Data entries →
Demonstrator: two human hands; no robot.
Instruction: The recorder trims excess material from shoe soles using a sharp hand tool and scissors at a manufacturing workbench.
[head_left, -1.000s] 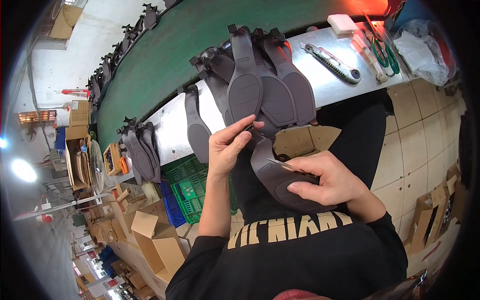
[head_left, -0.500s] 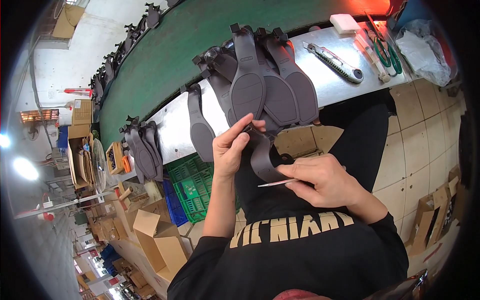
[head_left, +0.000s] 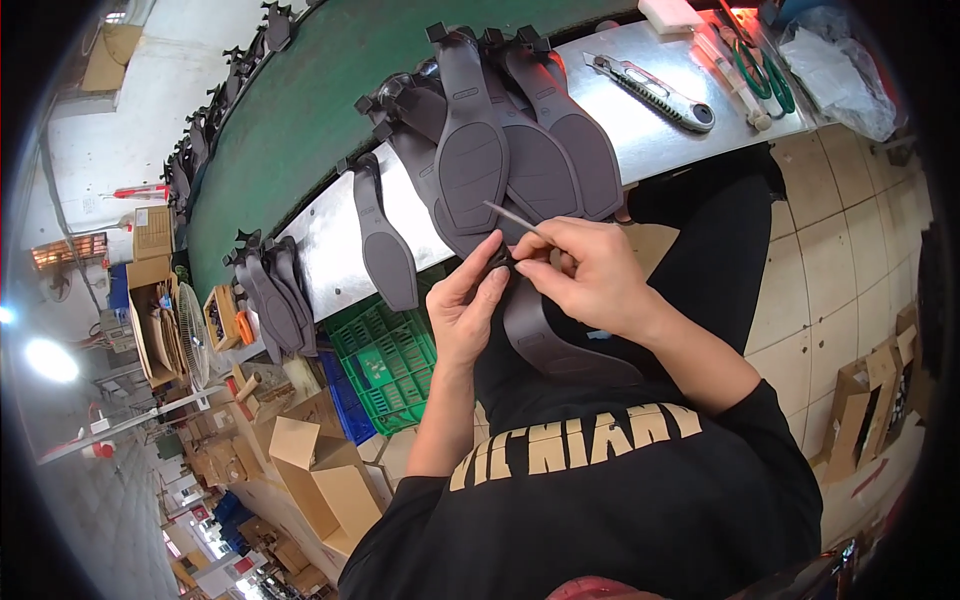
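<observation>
So my right hand is pinched shut around a thin metal pick, fingertips clamped on its lower end while the tip sticks up and to the left over the bench. My left hand is right beside it, fingers curled and gripping the top end of a dark grey rubber sole piece that lies across my lap, and the two hands meet at that end of the piece. Just past my knuckles there's a fanned pile of the same grey soles on the steel bench, with one more lone sole hanging over the near edge to the left. Further right on the bench sits a utility knife and green-handled scissors. Behind the bench runs a green conveyor belt, and a green plastic crate sits on the floor below my left arm.
</observation>
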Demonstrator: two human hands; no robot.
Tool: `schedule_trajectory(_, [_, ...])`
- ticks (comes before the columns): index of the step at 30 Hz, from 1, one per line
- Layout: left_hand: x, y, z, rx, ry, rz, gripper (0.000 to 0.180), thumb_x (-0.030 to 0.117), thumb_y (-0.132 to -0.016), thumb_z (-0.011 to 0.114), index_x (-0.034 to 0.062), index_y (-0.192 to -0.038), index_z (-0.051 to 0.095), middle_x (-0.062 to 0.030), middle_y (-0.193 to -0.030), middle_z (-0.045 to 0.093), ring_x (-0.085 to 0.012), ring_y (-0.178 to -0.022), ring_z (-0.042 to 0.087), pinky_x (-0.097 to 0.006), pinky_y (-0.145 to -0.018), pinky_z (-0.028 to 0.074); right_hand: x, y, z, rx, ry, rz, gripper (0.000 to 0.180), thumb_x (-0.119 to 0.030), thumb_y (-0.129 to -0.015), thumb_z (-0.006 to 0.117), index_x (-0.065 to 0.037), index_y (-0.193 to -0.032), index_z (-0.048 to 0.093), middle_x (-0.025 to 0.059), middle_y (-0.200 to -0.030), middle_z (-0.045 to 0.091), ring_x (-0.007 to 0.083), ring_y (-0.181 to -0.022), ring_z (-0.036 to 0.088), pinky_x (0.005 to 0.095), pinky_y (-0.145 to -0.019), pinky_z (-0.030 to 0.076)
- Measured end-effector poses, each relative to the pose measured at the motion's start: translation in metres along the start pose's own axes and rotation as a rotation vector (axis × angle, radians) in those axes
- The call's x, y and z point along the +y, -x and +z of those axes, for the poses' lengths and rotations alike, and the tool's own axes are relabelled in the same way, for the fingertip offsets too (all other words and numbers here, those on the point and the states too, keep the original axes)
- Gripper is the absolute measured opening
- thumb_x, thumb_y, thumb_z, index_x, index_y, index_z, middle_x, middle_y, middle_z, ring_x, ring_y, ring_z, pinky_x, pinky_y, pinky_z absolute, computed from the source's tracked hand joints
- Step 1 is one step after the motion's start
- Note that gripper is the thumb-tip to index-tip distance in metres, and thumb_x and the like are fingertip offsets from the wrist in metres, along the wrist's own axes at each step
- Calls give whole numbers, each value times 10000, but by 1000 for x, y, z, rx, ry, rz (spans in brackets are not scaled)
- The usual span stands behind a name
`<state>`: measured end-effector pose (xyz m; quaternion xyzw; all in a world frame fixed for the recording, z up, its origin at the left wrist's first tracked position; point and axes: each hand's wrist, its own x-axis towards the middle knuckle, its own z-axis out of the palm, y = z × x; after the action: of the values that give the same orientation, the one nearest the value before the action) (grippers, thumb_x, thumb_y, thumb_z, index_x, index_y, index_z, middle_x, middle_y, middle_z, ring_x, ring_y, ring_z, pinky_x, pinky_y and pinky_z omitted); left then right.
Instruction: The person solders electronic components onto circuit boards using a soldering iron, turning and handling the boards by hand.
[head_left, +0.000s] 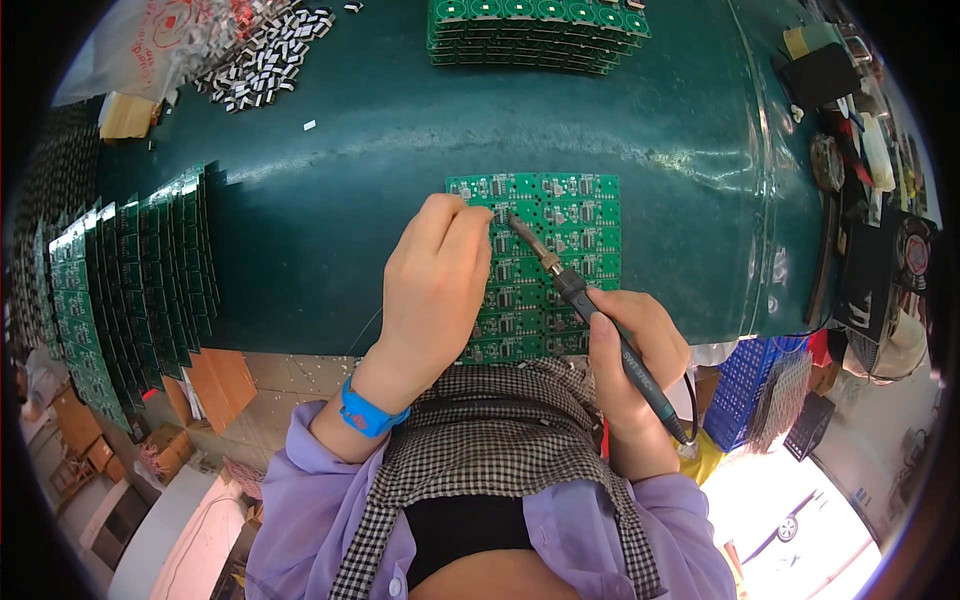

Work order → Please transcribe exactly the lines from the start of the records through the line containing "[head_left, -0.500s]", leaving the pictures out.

Worked solution →
Demonstrator: two human hands; no robot.
Instruction: The recorder trims excess material from shoe soles using a sharp hand tool and scissors at a manufacturing workbench.
[head_left, -1.000s] 
[head_left, -0.500s] 

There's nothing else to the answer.